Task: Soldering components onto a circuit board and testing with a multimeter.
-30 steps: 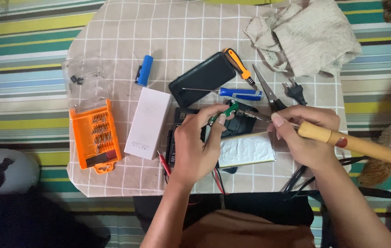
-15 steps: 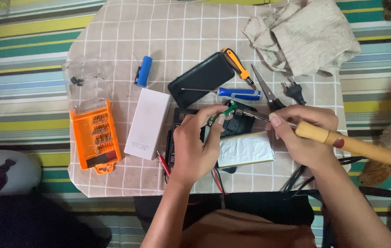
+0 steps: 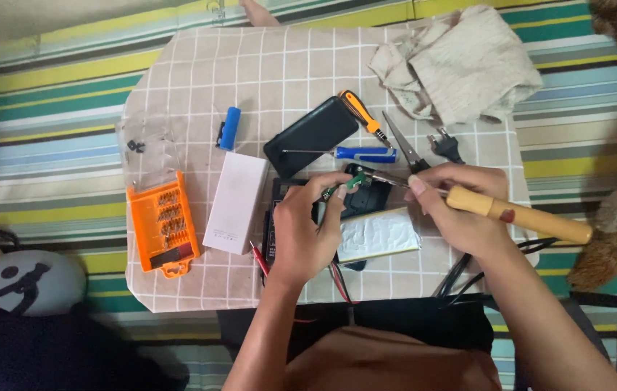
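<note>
One small green circuit board at middle of checked counter, pinched in left hand grip. Right hand grip clenched round wooden-handled soldering iron, tip at board. Silver pouch just below. White box, orange bit case to left.

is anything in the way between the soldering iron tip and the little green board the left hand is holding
Nothing visible. The right hand holds the soldering iron, whose tip runs left straight to the green board pinched in the left hand's fingers. Scissors and a blue screwdriver lie just beyond, clear of that line.
</note>
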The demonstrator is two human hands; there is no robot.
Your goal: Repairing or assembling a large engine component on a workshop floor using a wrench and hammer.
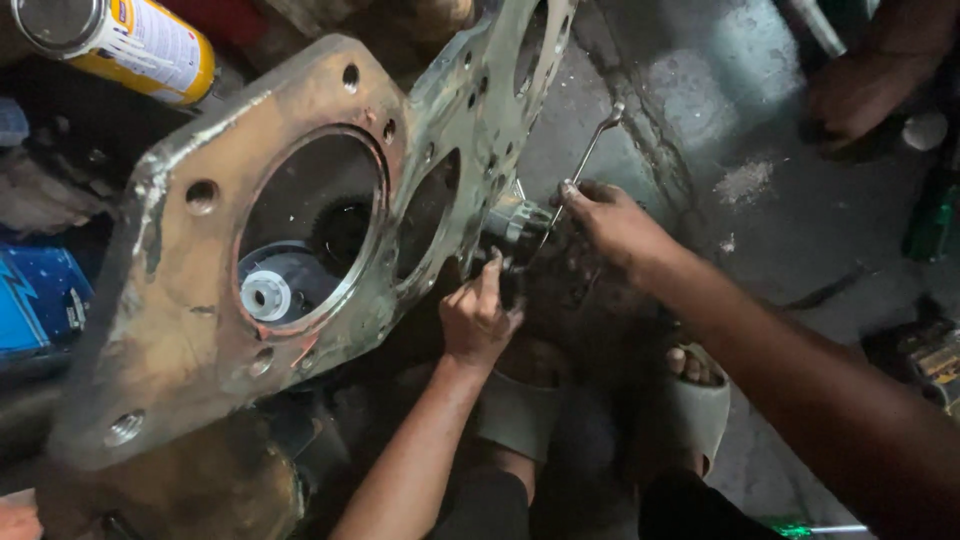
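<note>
Grimy concrete floor (pixel 760 230) here, stained and cracked, with a pale dusty patch off to the right, pretty dim all round. Leaning up across the left half of the shot is a big worn metal plate (pixel 180 300) with large round openings and small bolt holes around them, tilted toward the camera. Through the biggest opening you can see a white round part (pixel 266 295) sitting further down. The right hand (pixel 612 222) has its grip closed around a thin metal wrench (pixel 585 160), whose free end sticks up and away to the upper right, low end down at a small silvery ribbed fitting (pixel 518 222) just behind the plate's edge. The left hand (pixel 478 320) is right below that fitting, fingers curled and pressed up against the dark part beside it; can't tell whether it's actually gripping anything. Both feet are in grey sandals (pixel 700 405) below the hands. A yellow-and-white spray can (pixel 130 45) lies top left, and another person's hand (pixel 855 95) rests top right.
</note>
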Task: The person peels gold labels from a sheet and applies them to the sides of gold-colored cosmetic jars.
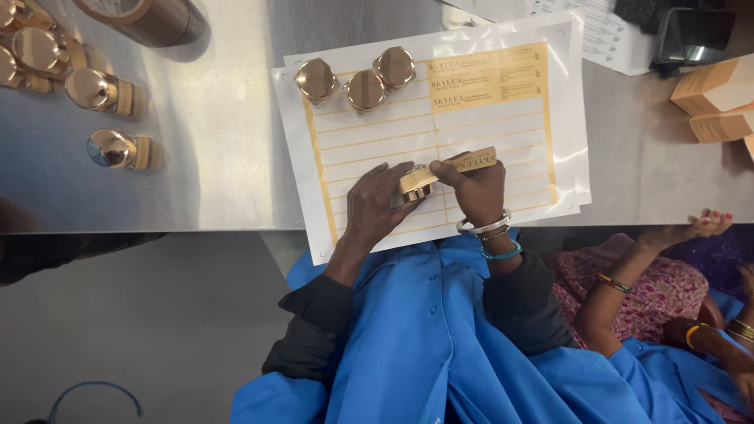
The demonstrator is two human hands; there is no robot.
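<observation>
My left hand (378,202) grips a small gold-capped jar (414,182) over a white label sheet (440,133). My right hand (477,188) pinches a long gold label strip (470,162) and presses one end of it onto the jar. Silver bangles and a blue bead band circle my right wrist. Three gold-capped jars (355,78) stand together at the sheet's top left corner. A few gold labels (487,77) remain at the sheet's upper right; the other rows are peeled.
Several more gold-capped jars (102,90) lie on the steel table (212,141) at far left, beside a brown tape roll (149,17). Tan cartons (715,102) stand at right. Another person's hand (691,229) reaches up at lower right. Papers and a dark device lie at top right.
</observation>
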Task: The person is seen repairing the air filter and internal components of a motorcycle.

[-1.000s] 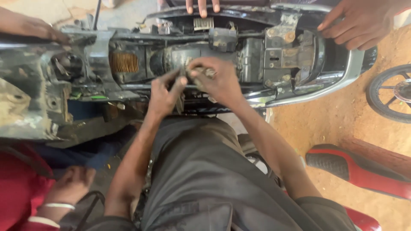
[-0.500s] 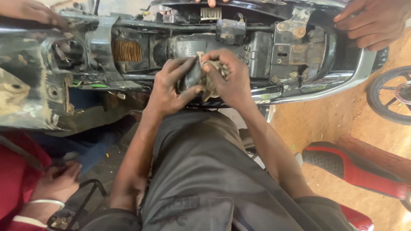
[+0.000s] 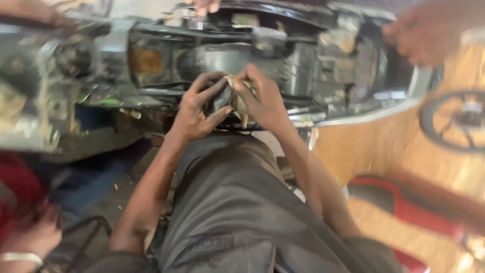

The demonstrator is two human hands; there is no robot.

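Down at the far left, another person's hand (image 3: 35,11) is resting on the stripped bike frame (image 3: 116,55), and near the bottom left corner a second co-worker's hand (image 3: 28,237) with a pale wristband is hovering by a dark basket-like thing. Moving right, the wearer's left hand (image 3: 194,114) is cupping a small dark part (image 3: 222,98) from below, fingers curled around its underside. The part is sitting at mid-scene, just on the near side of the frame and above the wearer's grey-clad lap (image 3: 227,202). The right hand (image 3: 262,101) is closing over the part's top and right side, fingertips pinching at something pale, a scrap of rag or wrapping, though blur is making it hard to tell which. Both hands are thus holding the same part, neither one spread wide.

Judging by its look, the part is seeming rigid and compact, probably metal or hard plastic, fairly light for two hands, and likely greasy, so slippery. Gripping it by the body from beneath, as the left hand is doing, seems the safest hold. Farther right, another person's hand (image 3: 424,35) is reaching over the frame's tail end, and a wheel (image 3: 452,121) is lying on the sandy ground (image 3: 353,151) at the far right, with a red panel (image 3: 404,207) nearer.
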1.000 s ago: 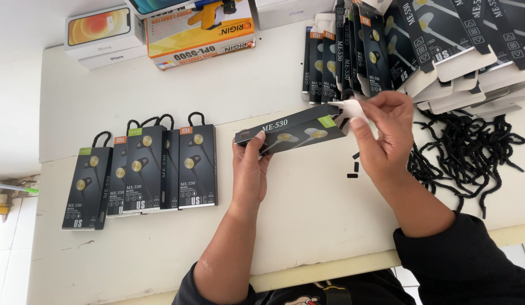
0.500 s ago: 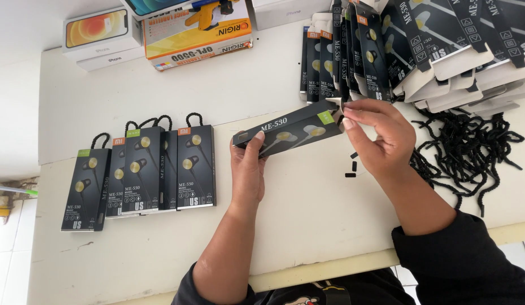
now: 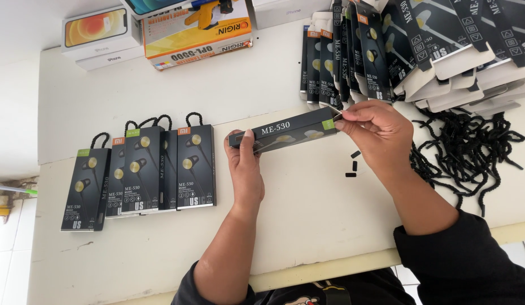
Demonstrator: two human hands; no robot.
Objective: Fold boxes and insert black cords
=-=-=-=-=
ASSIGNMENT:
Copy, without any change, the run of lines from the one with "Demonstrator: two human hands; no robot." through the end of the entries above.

OUTPUT:
Demonstrator: two human hands; no robot.
Objective: Fold boxes and insert black cords

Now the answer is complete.